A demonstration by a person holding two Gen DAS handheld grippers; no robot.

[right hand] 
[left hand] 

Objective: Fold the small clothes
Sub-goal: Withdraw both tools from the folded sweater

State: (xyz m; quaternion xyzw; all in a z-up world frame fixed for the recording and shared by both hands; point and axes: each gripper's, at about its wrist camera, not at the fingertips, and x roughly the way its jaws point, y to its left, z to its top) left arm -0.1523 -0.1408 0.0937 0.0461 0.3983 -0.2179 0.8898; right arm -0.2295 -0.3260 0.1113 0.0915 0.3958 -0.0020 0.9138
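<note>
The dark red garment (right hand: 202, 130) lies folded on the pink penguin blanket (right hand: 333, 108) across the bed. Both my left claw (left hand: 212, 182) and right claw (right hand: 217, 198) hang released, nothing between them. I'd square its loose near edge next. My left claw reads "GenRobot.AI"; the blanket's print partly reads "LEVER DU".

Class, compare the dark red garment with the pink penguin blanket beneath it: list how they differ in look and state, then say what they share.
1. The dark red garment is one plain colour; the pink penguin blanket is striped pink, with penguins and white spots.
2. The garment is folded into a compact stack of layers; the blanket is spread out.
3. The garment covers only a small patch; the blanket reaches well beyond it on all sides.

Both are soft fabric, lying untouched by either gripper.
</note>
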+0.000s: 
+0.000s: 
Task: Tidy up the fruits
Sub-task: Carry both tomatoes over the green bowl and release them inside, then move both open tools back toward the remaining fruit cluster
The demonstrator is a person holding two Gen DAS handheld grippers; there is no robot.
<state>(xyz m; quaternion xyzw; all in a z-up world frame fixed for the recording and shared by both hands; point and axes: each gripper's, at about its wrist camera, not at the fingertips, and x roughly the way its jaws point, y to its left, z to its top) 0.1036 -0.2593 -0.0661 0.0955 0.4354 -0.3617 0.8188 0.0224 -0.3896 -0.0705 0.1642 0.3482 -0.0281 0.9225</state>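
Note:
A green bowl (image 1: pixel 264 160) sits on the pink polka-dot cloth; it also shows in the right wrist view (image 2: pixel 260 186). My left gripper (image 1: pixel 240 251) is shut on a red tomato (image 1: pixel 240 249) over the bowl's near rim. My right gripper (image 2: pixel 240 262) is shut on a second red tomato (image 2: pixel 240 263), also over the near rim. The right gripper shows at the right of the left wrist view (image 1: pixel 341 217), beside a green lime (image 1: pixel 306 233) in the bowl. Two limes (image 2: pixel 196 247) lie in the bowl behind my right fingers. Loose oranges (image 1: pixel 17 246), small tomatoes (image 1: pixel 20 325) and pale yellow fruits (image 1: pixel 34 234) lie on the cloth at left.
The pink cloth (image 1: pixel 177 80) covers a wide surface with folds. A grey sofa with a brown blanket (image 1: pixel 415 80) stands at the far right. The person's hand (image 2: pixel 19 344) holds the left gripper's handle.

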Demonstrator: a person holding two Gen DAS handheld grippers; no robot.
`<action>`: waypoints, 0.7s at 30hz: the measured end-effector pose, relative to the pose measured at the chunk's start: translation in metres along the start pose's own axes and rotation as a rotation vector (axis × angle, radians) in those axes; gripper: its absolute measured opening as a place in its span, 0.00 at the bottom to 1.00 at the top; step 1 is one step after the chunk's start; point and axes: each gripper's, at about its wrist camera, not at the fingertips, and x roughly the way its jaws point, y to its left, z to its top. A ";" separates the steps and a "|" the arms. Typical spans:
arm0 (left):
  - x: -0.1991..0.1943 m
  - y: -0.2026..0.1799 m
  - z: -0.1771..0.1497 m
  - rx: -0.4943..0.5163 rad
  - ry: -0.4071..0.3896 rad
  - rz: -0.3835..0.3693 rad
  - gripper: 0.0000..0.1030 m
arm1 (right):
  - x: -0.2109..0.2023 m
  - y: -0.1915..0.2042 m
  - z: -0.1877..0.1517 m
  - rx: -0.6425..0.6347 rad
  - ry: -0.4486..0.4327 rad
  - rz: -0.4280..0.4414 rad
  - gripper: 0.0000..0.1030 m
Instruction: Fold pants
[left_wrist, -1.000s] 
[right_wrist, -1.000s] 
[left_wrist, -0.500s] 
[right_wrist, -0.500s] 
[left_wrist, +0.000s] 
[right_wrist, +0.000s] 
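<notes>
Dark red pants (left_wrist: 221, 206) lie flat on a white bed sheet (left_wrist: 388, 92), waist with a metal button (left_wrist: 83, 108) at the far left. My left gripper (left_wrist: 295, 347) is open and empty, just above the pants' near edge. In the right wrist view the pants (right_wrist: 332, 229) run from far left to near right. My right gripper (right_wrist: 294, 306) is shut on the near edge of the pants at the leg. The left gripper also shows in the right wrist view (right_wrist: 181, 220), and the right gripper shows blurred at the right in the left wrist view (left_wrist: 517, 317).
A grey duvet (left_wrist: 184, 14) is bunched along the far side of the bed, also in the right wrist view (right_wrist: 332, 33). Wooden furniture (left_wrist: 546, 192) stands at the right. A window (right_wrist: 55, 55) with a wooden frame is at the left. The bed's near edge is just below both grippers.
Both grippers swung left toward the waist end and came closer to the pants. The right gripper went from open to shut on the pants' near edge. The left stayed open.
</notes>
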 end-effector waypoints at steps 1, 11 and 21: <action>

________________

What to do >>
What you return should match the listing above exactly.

Completed exercise >>
A demonstration by a person holding two Gen DAS handheld grippers; no robot.

[right hand] 
[left hand] 

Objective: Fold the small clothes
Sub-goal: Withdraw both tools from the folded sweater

State: (xyz m; quaternion xyzw; all in a z-up world frame fixed for the recording and shared by both hands; point and axes: each gripper's, at about its wrist camera, not at the fingertips, and x roughly the way its jaws point, y to its left, z to its top) left arm -0.1523 -0.1408 0.0937 0.0461 0.3983 -0.2179 0.8898; right arm -0.2295 -0.3260 0.1113 0.0915 0.3958 -0.0020 0.9138
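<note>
The dark red garment (right hand: 202, 130) lies folded on the pink penguin blanket (right hand: 333, 108) across the bed. Both my left claw (left hand: 212, 182) and right claw (right hand: 217, 198) hang released, nothing between them. I'd square its loose near edge next. My left claw reads "GenRobot.AI"; the blanket's print partly reads "LEVER DU".

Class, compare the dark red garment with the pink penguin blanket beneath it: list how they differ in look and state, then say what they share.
1. The dark red garment is one plain colour; the pink penguin blanket is striped pink, with penguins and white spots.
2. The garment is folded into a compact stack of layers; the blanket is spread out.
3. The garment covers only a small patch; the blanket reaches well beyond it on all sides.

Both are soft fabric, lying untouched by either gripper.
</note>
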+0.000s: 
+0.000s: 
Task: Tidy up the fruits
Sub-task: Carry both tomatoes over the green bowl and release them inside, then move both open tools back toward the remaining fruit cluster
The demonstrator is a person holding two Gen DAS handheld grippers; there is no robot.
<state>(xyz m; quaternion xyzw; all in a z-up world frame fixed for the recording and shared by both hands; point and axes: each gripper's, at about its wrist camera, not at the fingertips, and x roughly the way its jaws point, y to its left, z to its top) 0.1036 -0.2593 -0.0661 0.0955 0.4354 -0.3617 0.8188 0.0224 -0.3896 -0.0705 0.1642 0.3482 -0.0281 0.9225</state>
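Note:
A green bowl (image 1: pixel 264 160) sits on the pink polka-dot cloth; it also shows in the right wrist view (image 2: pixel 260 186). My left gripper (image 1: pixel 240 251) is shut on a red tomato (image 1: pixel 240 249) over the bowl's near rim. My right gripper (image 2: pixel 240 262) is shut on a second red tomato (image 2: pixel 240 263), also over the near rim. The right gripper shows at the right of the left wrist view (image 1: pixel 341 217), beside a green lime (image 1: pixel 306 233) in the bowl. Two limes (image 2: pixel 196 247) lie in the bowl behind my right fingers. Loose oranges (image 1: pixel 17 246), small tomatoes (image 1: pixel 20 325) and pale yellow fruits (image 1: pixel 34 234) lie on the cloth at left.
The pink cloth (image 1: pixel 177 80) covers a wide surface with folds. A grey sofa with a brown blanket (image 1: pixel 415 80) stands at the far right. The person's hand (image 2: pixel 19 344) holds the left gripper's handle.
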
Demonstrator: a person holding two Gen DAS handheld grippers; no robot.
`<action>`: waypoints, 0.7s at 30hz: the measured end-effector pose, relative to the pose measured at the chunk's start: translation in metres along the start pose's own axes and rotation as a rotation vector (axis × angle, radians) in those axes; gripper: its absolute measured opening as a place in its span, 0.00 at the bottom to 1.00 at the top; step 1 is one step after the chunk's start; point and axes: each gripper's, at about its wrist camera, not at the fingertips, and x roughly the way its jaws point, y to its left, z to its top. A ";" separates the steps and a "|" the arms. Typical spans:
arm0 (left):
  - x: -0.1991..0.1943 m
  - y: -0.2026..0.1799 m
  - z: -0.1771..0.1497 m
  - rx: -0.4943..0.5163 rad
  - ry: -0.4071..0.3896 rad
  - rz: -0.3835..0.3693 rad
  - gripper: 0.0000..0.1030 m
arm1 (right):
  - x: -0.2109..0.2023 m
  - y: -0.1915..0.2042 m
  - z: -0.1877..0.1517 m
  - rx: -0.6425..0.6347 rad
  - ry: -0.4486..0.4327 rad
  - rz: -0.4280..0.4414 rad
  - gripper: 0.0000..0.1030 m
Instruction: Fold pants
[left_wrist, -1.000s] 
[right_wrist, -1.000s] 
[left_wrist, -0.500s] 
[right_wrist, -0.500s] 
[left_wrist, +0.000s] 
[right_wrist, +0.000s] 
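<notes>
Dark red pants (left_wrist: 221, 206) lie flat on a white bed sheet (left_wrist: 388, 92), waist with a metal button (left_wrist: 83, 108) at the far left. My left gripper (left_wrist: 295, 347) is open and empty, just above the pants' near edge. In the right wrist view the pants (right_wrist: 332, 229) run from far left to near right. My right gripper (right_wrist: 294, 306) is shut on the near edge of the pants at the leg. The left gripper also shows in the right wrist view (right_wrist: 181, 220), and the right gripper shows blurred at the right in the left wrist view (left_wrist: 517, 317).
A grey duvet (left_wrist: 184, 14) is bunched along the far side of the bed, also in the right wrist view (right_wrist: 332, 33). Wooden furniture (left_wrist: 546, 192) stands at the right. A window (right_wrist: 55, 55) with a wooden frame is at the left. The bed's near edge is just below both grippers.
Both grippers swung left toward the waist end and came closer to the pants. The right gripper went from open to shut on the pants' near edge. The left stayed open.
</notes>
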 end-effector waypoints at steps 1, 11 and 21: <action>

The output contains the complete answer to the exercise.